Aim of the task
State the count of lines below featuring the word "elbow", and write nothing further.

Input data

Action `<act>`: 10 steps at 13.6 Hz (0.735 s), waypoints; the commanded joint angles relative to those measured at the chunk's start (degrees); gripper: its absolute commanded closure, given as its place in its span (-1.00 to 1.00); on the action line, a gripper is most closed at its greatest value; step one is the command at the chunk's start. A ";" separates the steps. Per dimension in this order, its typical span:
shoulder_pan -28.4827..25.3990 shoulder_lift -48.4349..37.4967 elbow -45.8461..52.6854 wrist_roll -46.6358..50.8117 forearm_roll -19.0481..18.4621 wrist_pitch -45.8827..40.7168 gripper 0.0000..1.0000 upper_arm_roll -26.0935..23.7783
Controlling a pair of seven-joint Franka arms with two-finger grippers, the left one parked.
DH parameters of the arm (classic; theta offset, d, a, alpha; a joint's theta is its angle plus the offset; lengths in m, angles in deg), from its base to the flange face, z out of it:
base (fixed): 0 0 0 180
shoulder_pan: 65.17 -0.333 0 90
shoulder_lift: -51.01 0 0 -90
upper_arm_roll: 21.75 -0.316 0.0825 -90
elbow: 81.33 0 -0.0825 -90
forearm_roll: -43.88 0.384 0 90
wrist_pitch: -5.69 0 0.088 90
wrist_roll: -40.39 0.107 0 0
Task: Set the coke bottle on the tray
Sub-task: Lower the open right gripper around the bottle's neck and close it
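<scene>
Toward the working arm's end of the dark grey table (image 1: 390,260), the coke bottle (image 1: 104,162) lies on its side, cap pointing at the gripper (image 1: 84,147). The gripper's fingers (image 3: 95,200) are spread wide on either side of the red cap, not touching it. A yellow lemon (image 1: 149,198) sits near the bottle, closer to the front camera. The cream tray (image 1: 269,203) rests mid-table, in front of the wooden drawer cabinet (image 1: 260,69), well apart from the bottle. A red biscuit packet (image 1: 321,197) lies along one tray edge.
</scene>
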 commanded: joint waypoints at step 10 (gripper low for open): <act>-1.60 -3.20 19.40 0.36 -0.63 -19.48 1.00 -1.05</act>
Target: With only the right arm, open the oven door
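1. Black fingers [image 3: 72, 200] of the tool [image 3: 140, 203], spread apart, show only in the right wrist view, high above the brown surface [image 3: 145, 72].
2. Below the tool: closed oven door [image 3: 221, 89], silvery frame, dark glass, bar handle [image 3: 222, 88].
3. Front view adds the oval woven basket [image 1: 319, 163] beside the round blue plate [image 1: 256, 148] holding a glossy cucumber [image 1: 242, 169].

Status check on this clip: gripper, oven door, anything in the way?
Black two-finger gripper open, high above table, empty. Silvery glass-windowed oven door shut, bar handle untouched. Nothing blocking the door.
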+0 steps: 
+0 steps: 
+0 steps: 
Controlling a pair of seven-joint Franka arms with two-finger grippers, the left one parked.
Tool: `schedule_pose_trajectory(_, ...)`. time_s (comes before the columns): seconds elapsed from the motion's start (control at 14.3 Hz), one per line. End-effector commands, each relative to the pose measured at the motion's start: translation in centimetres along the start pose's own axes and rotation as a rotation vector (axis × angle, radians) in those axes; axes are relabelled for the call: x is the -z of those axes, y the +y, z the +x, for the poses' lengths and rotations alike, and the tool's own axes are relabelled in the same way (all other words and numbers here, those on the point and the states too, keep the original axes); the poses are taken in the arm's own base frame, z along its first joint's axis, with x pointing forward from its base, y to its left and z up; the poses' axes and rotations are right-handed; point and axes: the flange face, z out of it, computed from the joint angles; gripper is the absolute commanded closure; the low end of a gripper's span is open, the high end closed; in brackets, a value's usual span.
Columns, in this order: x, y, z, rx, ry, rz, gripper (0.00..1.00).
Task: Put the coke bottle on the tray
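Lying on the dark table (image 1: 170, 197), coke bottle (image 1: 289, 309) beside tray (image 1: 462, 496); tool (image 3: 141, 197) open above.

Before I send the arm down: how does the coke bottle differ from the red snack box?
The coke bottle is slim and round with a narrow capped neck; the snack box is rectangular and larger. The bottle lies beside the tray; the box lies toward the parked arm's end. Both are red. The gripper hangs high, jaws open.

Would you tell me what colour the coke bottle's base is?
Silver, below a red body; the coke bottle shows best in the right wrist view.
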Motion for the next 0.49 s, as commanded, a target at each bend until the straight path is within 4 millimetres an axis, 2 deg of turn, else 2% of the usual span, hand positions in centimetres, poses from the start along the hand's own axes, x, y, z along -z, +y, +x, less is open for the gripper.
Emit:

Result of the exercise
2